**Task requirements**
When a picture appears in the listing, leave it out and copy the rest exactly as it stands.

**Information provided**
+++++
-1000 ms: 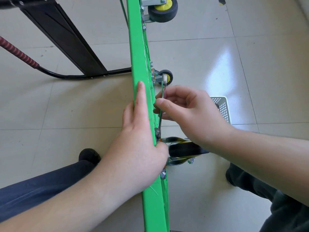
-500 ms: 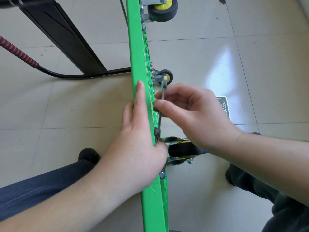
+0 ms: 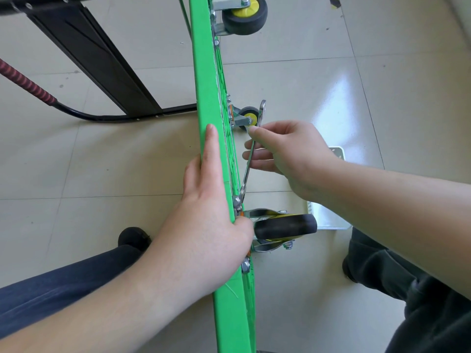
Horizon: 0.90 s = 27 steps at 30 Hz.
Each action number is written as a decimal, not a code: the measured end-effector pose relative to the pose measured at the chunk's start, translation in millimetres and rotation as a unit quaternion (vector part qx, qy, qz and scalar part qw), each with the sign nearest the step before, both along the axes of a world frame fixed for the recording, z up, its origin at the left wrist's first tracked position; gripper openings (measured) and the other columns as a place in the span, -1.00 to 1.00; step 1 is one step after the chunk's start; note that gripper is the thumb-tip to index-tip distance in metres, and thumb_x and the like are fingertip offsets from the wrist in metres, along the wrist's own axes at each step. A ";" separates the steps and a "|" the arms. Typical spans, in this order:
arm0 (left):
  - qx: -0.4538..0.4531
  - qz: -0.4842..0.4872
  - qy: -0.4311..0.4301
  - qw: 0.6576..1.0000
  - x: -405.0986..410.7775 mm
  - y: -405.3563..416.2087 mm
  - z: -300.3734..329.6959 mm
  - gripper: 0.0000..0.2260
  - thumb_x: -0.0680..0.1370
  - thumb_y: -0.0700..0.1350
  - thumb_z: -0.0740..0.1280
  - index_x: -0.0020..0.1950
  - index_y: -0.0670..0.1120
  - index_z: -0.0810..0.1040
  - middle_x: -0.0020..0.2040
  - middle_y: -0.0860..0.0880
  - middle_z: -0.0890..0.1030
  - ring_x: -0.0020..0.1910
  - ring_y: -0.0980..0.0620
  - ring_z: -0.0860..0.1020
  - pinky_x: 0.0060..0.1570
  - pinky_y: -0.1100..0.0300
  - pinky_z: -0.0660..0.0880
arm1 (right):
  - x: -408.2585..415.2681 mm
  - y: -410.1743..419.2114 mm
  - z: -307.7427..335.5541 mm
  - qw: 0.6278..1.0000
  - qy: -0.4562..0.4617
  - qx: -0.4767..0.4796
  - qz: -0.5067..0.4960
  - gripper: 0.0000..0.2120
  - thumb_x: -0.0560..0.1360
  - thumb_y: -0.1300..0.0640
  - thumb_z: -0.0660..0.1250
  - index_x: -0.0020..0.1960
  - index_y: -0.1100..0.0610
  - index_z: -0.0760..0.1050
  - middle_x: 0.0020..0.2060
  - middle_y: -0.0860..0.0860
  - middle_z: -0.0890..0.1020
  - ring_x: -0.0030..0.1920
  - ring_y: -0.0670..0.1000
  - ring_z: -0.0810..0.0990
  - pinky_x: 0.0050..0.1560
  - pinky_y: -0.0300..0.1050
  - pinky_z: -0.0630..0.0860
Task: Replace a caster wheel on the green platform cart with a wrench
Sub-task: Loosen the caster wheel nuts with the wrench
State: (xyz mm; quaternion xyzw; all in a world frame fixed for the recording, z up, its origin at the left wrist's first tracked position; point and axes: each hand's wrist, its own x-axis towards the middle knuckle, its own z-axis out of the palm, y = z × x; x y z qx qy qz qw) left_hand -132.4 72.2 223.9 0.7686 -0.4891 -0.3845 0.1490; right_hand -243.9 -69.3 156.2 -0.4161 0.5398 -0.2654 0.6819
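The green platform cart (image 3: 206,93) stands on its edge, running up the middle of the view. My left hand (image 3: 211,220) lies flat along the deck's edge, thumb hooked over beside the near caster wheel (image 3: 285,226), a black wheel in a silver bracket. My right hand (image 3: 288,154) pinches a silver wrench (image 3: 251,154). The wrench slants down to a bolt (image 3: 237,203) on the caster's mounting plate, its upper end tilted away from the deck.
Two more casters with yellow hubs are fixed farther up the cart (image 3: 246,15), (image 3: 248,115). A white perforated basket (image 3: 326,215) sits on the tiled floor under my right forearm. The folded black handle frame (image 3: 96,64) lies to the left. My legs flank the cart.
My right hand has swung the wrench's upper end to the right, away from the green deck. My left hand has stayed in place.
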 end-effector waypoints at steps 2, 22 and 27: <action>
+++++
**Answer area**
-1000 ms: 
-500 ms: 
+0 ms: 
Horizon: 0.90 s = 27 steps at 30 Hz.
Each action number is written as a decimal, not a code: the measured end-effector pose relative to the pose measured at the chunk's start, translation in millimetres and rotation as a unit quaternion (vector part qx, qy, qz and scalar part qw), each with the sign nearest the step before, both along the axes of a world frame fixed for the recording, z up, its origin at the left wrist's first tracked position; gripper openings (measured) and the other columns as a place in the span, -1.00 to 1.00; step 1 is one step after the chunk's start; note that gripper is the thumb-tip to index-tip distance in metres, and thumb_x and the like are fingertip offsets from the wrist in metres, along the wrist's own axes at each step. A ";" separates the steps and a "|" the arms. Typical spans, in this order:
arm0 (left):
  - qx: -0.4538..0.4531
  - qz: -0.4842..0.4872
  - qy: -0.4311..0.4301
  - qw: 0.6576..1.0000
  - x: -405.0986..410.7775 mm
  - y: -405.3563..416.2087 mm
  - z: -300.3734..329.6959 mm
  - gripper: 0.0000..0.2260
  - thumb_x: -0.0680..0.1370
  - thumb_y: -0.0700..0.1350
  - thumb_z: -0.0740..0.1280
  - index_x: -0.0020..0.1950
  - index_y: -0.0670..0.1120
  - index_z: -0.0810..0.1040
  - middle_x: -0.0020..0.2040
  - middle_y: -0.0860..0.0880
  - middle_z: -0.0890..0.1030
  - ring_x: -0.0020..0.1910
  - ring_y: -0.0980..0.0620
  - ring_z: -0.0860..0.1020
  - pinky_x: 0.0060..0.1570
  - pinky_y: -0.1100..0.0300
  - pinky_z: -0.0660..0.0880
arm1 (right):
  - x: -408.2585..415.2681 mm
  - y: -410.1743..419.2114 mm
  - z: -307.7427..335.5541 mm
  - qw: 0.6278..1.0000
  - qy: -0.4562..0.4617
  - qx: -0.4767..0.4796
  - qz: -0.5067..0.4960
  - gripper: 0.0000..0.2120
  - thumb_x: -0.0560..0.1360
  - thumb_y: -0.1300..0.0640
  - thumb_z: -0.0660..0.1250
  - index_x: -0.0020..0.1960
  - index_y: -0.1100..0.0610
  - index_z: -0.0760..0.1050
  - middle_x: 0.0020..0.2060
  - middle_y: -0.0860..0.0860
  - middle_z: -0.0890..0.1020
  - ring_x: -0.0030..0.1920
  - ring_y: -0.0670..0.1000
  - ring_z: -0.0810..0.0990
  - pinky_x: 0.0050..0.1560
  - pinky_y: -0.0300..0.1050
  - pinky_z: -0.0630..0.0860
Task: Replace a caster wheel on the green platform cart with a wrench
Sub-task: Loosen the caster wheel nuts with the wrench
State: (xyz mm; quaternion xyzw; all in a world frame fixed for the recording, z up, its origin at the left wrist's first tracked position; point and axes: each hand's wrist, its own x-axis towards the middle knuckle, its own z-axis out of the palm, y = z × x; x y z qx qy qz qw) left_hand -132.4 72.2 223.9 0.7686 -0.4891 -0.3845 0.1490; right_hand -243.9 -69.3 156.2 -0.4161 0.5398 -0.2654 0.6819
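The green platform cart (image 3: 206,93) stands on its edge, running up the middle of the view. My left hand (image 3: 211,220) lies flat along the deck's edge, thumb hooked over beside the near caster wheel (image 3: 285,226), a black wheel in a silver bracket. My right hand (image 3: 288,154) pinches a silver wrench (image 3: 251,154). The wrench slants down to a bolt (image 3: 237,203) on the caster's mounting plate, its upper end tilted away from the deck.
Two more casters with yellow hubs are fixed farther up the cart (image 3: 246,15), (image 3: 248,115). A white perforated basket (image 3: 326,215) sits on the tiled floor under my right forearm. The folded black handle frame (image 3: 96,64) lies to the left. My legs flank the cart.
My right hand has swung the wrench's upper end to the right, away from the green deck. My left hand has stayed in place.
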 end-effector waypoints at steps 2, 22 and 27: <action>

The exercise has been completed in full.